Intervista raccolta dal collega Marco Mattiello
10.06.2018 18:12 di Fabio D'Alessandro  articolo letto 748 volte
RENZO ULIVIERI: saluti a Morgia e tanto altro...

Renzo Ulivieri di scena questo pomeriggio al campo Spirito di San Lorenzo, frazione di Sant'Egidio, alla guida del suo Pontedera femminile nell'andata, contro il Sant'Egidio, della semifinale di Coppa Italia Serie C. E' finita 1-1: padrone di casa, allenate da Valentina De Risi (amica d'infanzia dell'ex capitano molosso Gigi Cuomo), in vantaggio con Olivieri e toscane al pareggio con Carrozzo. Da segnalare, sul gol del pari, l'esultanza fuori luogo di qualche persona dell'Agro, che evidentemente non concepisce la parola sportività. A fine partita, Ulivieri ha salutato l'ex allenatore della Nocerina Morgia in maniera "politica": "Chi è più comunista tra me e il mio amico Morgia? Bisognerebbe confrontarci, io lo sono sempre stato, ora appartengo a Potere al Popolo, che si batte per un mondo più giusto e per una distribuzione vera della ricchezza".

Parla della Figc: "Abete presidente? Non discuto l'uomo ma le modalità di candidatura non mi piacciono. Gli allenatori, che rappresento, resteranno neutrali ancora una volta, qui è semplicemente in atto uno scontro tra Coni e Sibilia.
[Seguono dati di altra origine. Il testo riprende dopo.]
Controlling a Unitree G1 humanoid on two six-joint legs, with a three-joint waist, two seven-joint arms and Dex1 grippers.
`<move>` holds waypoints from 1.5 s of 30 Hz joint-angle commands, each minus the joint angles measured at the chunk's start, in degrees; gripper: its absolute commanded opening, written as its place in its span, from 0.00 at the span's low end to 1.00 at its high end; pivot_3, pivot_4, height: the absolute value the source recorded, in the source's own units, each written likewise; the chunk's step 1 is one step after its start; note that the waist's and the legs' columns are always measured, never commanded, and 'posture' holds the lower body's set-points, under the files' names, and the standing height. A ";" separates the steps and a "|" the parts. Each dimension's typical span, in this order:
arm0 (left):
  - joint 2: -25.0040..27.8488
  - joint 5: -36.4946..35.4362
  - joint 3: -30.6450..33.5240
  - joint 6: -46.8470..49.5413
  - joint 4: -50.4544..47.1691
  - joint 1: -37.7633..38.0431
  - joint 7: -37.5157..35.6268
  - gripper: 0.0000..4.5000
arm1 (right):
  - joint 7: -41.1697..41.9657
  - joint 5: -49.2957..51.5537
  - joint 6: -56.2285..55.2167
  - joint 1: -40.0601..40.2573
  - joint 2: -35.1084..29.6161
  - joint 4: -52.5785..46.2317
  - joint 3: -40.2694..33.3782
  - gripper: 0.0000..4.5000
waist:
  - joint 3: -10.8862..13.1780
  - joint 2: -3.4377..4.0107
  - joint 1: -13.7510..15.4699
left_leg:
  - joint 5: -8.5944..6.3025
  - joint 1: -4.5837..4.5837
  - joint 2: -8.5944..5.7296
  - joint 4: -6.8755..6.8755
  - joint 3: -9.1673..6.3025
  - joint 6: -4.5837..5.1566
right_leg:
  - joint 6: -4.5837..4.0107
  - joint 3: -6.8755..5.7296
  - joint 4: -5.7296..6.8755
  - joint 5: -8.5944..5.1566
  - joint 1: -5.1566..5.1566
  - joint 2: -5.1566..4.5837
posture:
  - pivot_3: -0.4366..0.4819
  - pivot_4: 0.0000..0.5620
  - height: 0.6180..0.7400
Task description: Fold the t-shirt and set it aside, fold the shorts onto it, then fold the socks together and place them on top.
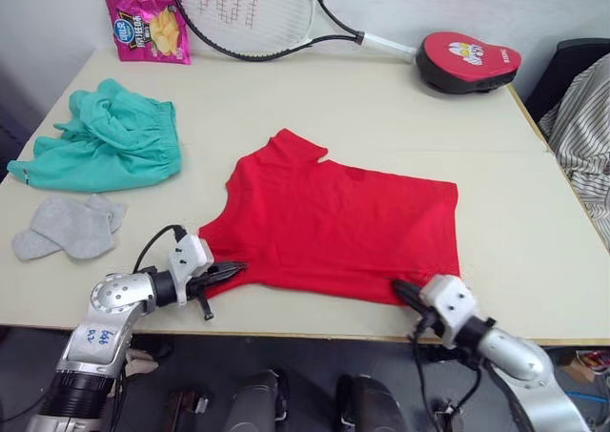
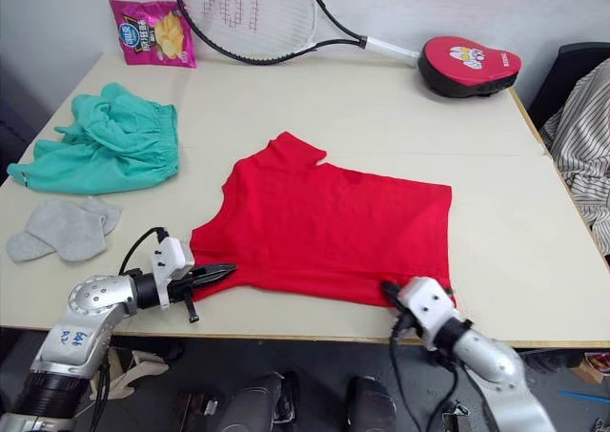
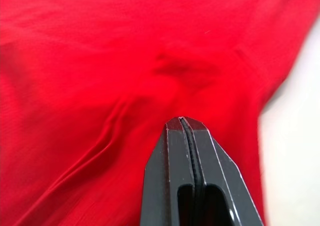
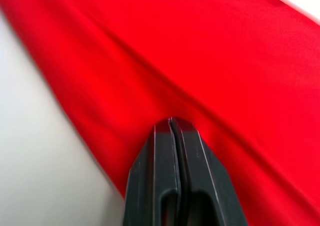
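The red t-shirt (image 1: pixel 343 222) lies spread in the middle of the table (image 1: pixel 400 108), one sleeve pointing to the far side. My left gripper (image 1: pixel 238 268) is shut on the shirt's near left edge, and fabric wrinkles away from its tips (image 3: pixel 181 120). At the near right corner my right gripper (image 1: pixel 398 287) is shut on the hem (image 4: pixel 171 121). The teal shorts (image 1: pixel 110 141) sit crumpled at the far left. The grey socks (image 1: pixel 71 227) lie overlapping just in front of them, near the left edge.
A crisp bag (image 1: pixel 148 27), a tennis racket (image 1: pixel 253 12) and a red padded mitt (image 1: pixel 467 60) line the far edge. Striped cloth (image 1: pixel 581 136) hangs on a chair past the right edge. Bare tabletop lies right of the shirt.
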 commanded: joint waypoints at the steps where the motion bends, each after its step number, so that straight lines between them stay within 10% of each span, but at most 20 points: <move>1: 0.93 3.03 2.66 -2.84 4.16 1.03 3.71 0.00 | 1.42 2.10 -5.11 3.61 -1.15 7.22 -7.12 0.01 | -0.26 -0.09 -0.04 | -0.16 0.03 0.00 -0.02 0.01 0.28 | 0.00 0.03 0.00 0.00 0.00 0.00 | 0.48 0.27 1.00; 10: 4.55 -11.94 12.15 1.53 3.16 -2.30 -5.77 0.00 | 6.94 13.51 -4.63 1.25 -4.86 6.62 -18.61 0.01 | -0.30 -0.10 -0.75 | 0.01 0.03 0.06 -0.12 0.11 -0.01 | -0.02 0.15 0.00 -0.01 -0.15 0.01 | 0.48 0.27 1.00; 17: 8.18 -12.67 7.09 3.74 -8.73 2.49 -13.35 0.00 | 11.51 10.65 -1.50 -1.36 -6.10 -5.19 -6.99 0.01 | -0.23 0.03 -1.67 | 0.03 0.05 0.07 -0.28 0.15 -0.04 | -0.03 0.18 -0.09 -0.02 -0.14 0.02 | 0.48 0.27 1.00; 24: 1.79 -3.42 2.61 -2.67 -8.01 7.59 -4.85 0.00 | 6.86 0.40 -4.01 -5.50 0.00 -0.48 4.56 0.01 | -0.23 0.03 -1.44 | 0.04 0.03 0.05 -0.38 0.22 -0.06 | -0.02 0.19 -0.24 -0.01 -0.16 0.02 | 0.48 0.27 1.00; 31: 2.48 1.78 5.88 -7.19 -0.33 8.73 0.95 0.00 | 6.35 1.60 -8.48 -2.19 -1.80 8.10 -3.18 0.01 | -0.26 0.03 -1.35 | 0.02 0.06 0.03 -0.39 0.23 -0.03 | 0.00 0.21 -0.25 0.00 -0.14 0.01 | 0.48 0.27 1.00; 41: 7.08 -10.00 16.40 -2.46 5.62 3.44 -5.35 0.00 | 12.64 14.82 -4.10 1.31 -6.44 9.06 -16.58 0.01 | -0.26 0.01 -1.49 | -0.13 0.04 0.05 -0.40 0.22 0.22 | 0.01 0.20 -0.24 0.00 -0.18 0.01 | 0.48 0.27 1.00; 45: 12.47 -14.11 17.77 1.97 4.12 4.63 -13.54 0.20 | 19.88 16.29 -1.48 2.64 -12.30 3.75 -16.16 0.21 | -0.20 0.12 -1.91 | -0.04 0.06 0.06 -0.40 0.27 0.07 | 0.01 0.26 -0.27 0.00 -0.17 0.01 | 0.48 0.27 1.00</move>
Lotito candidato per la Serie A? Non credo sarà lui, non è il tipo giusto e non credo abbia interesse a fare il presidente della Figc. La Nazionale senza mondiali? Da quella partita persa con la Spagna, tutto è andato a rotoli, abbiamo scritto una brutta pagina ma non è lo specchio del calcio azzurro, le altre Nazionali hanno fatto bene, compresa quella femminile. Non ne facciamo una tragedia, i veri problemi italiani, e non mi riferisco al calcio, sono altri".
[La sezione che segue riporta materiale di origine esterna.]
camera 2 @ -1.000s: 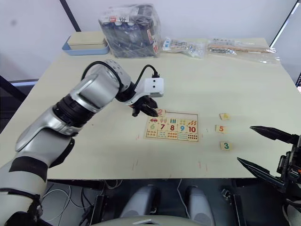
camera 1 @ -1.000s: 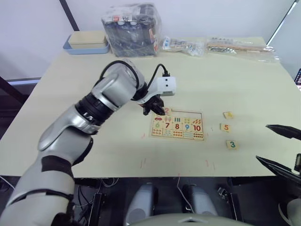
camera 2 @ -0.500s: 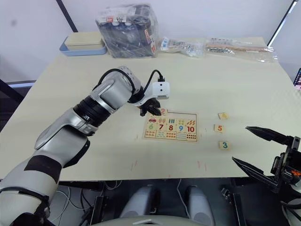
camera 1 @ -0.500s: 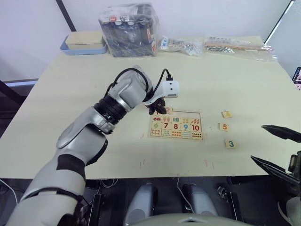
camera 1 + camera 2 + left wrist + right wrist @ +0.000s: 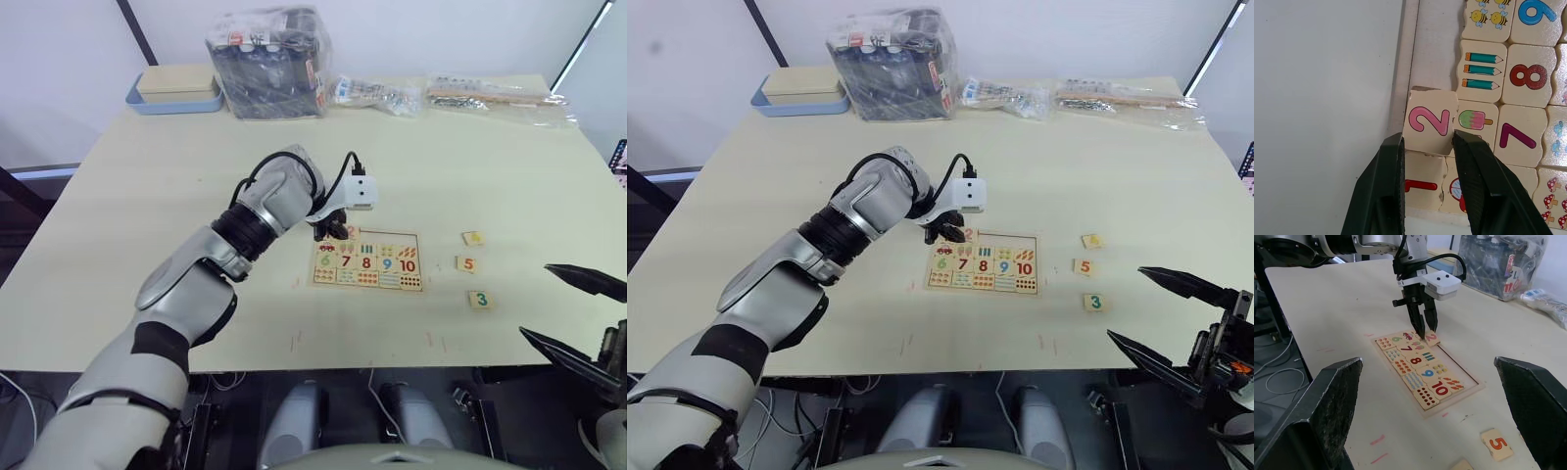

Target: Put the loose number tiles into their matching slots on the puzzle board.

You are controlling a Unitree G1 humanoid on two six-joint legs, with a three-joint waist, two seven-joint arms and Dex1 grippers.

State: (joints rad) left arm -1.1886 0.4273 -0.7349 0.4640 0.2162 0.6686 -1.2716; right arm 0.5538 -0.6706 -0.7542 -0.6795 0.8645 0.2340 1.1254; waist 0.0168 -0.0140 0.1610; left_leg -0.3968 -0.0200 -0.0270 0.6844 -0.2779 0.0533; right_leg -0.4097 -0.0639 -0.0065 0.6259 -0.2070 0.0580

Infine il Napoli e il calcio femminile: "Il mio vecchio Napoli ha imboccato con Ancelotti una strada completamente diversa rispetto a Sarri, sono curioso anch'io di capire come si evolverà la situazione, come giocherà un gruppo che con Sarri filava a memoria. Sul calcio femminile, c'è un momento favorevole da sfruttare, specialmente se altre grandi squadre, sulla scia della Juve, abbineranno il femminile al maschile. Giusto che A e B femminile sia finite sotto l'egida della Figc, io avrei allargato anche all'Interregionale che parte dalla prossima stagione".